== Material provided ==

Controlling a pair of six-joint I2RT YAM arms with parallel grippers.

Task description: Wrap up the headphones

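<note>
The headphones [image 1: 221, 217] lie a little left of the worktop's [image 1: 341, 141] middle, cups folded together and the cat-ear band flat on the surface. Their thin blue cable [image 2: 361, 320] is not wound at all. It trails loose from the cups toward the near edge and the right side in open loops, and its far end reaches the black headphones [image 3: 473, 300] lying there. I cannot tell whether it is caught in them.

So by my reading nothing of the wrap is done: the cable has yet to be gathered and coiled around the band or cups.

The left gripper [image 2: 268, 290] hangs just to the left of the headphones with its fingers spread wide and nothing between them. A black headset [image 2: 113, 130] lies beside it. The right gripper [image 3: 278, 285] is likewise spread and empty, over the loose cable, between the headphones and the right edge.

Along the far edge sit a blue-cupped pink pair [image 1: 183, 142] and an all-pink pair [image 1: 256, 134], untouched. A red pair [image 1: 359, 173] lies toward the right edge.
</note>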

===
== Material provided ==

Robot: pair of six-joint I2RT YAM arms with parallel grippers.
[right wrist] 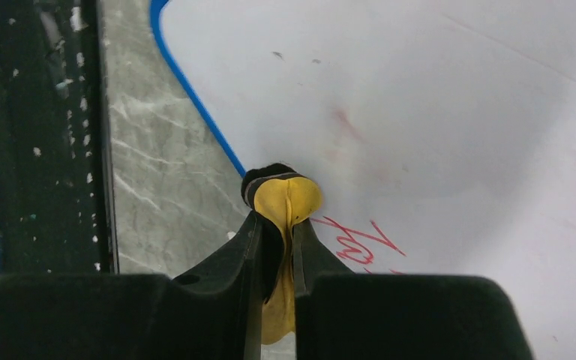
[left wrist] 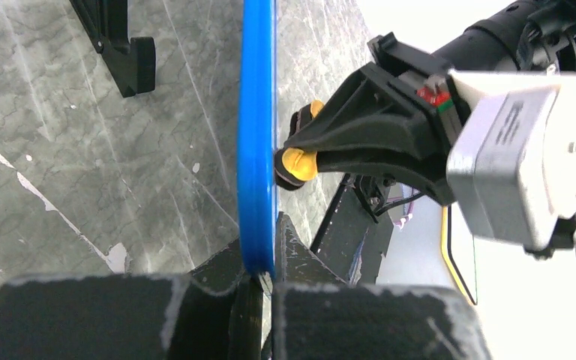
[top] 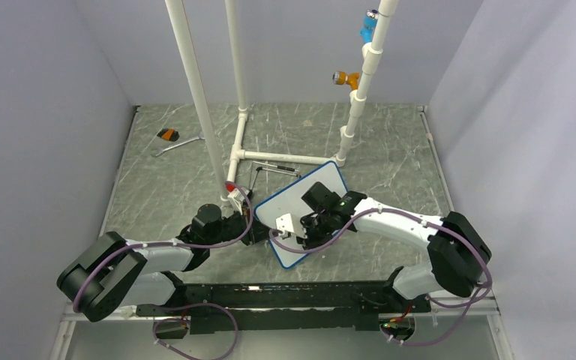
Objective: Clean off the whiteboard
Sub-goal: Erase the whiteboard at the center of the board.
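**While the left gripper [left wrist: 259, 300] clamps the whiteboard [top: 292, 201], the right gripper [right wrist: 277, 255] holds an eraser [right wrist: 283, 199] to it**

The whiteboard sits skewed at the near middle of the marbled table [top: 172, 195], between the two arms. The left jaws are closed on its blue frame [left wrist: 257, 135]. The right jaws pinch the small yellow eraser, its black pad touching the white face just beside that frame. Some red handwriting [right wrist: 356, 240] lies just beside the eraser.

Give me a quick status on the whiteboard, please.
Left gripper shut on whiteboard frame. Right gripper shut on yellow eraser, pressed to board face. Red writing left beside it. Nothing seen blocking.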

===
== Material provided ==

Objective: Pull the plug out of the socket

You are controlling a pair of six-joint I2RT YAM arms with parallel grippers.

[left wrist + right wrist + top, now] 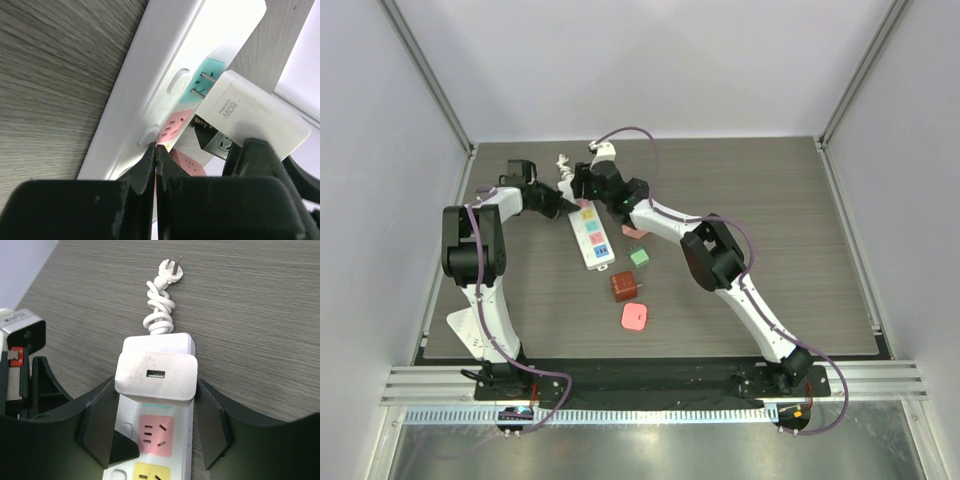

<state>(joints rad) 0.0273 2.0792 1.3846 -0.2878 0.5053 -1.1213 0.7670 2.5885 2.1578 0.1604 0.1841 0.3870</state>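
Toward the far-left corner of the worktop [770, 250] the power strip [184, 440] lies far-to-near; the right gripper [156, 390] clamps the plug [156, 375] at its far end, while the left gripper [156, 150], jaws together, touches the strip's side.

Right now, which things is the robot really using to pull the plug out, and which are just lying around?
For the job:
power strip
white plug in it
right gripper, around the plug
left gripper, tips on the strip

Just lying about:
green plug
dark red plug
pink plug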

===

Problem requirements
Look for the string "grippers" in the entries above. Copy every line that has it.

Finished task
Controlling a pair of six-joint I2RT YAM arms with parallel grippers.
Robot: pair of six-joint I2RT YAM arms with parallel grippers.
You are controlling a pair of six-joint I2RT YAM arms with parallel grippers.

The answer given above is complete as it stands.